Montana sued its southern neighbor in 2007, saying it was violating a 1950 deal to share the water of the Yellowstone River and its tributaries. The lawsuit alleges that Wyoming industries are depleting two Yellowstone tributaries — the Tongue and Powder rivers.
The outcome could have far-reaching consequences for the region's farmers, who rely heavily on the rivers due to an arid climate. The case is also being closely watched by energy companies in Wyoming that pump vast volumes of water from underground aquifers to free up trapped natural gas.
Monday's announcement of oral arguments in the case comes after a court-appointed "special master" shot down several of Wyoming's arguments for dismissal.
Special Master Barton Thompson, a Stanford University water-law expert, said in a February interim report to Justices that Montana has grounds to sue over Wyoming's expanded use of water since 1950.
However, Thompson rejected Montana's claim that Wyoming should be held liable for increased water use due to irrigation improvements.
Montana Attorney General Steve Bullock, who challenged Thompson's finding, said Monday that those changes in irrigation can't be ignored.

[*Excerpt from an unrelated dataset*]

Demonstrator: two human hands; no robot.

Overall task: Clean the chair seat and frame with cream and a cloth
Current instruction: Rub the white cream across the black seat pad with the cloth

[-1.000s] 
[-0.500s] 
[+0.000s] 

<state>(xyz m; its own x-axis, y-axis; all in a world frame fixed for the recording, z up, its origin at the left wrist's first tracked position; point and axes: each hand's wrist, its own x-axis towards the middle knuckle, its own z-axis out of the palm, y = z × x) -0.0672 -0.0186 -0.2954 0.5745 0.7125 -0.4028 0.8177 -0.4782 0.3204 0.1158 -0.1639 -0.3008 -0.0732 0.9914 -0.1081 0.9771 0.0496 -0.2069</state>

Through older methods like flood irrigation, 35 percent of water used by agriculture eventually flows back into a river. That percentage drops sharply when modern sprinklers are used.
"A lot less water returns back to the river, which means a lot less water ultimately flows into Montana for us to use," Bullock said.
Attorneys for Wyoming have argued that much of the water used by the state's residents and businesses was not covered by the 1950 agreement, known as the Yellowstone River Compact.
Montana has never quantified how much water it believes Wyoming to be using. Bullock said that would come after Justices decide on the legal issues in the case.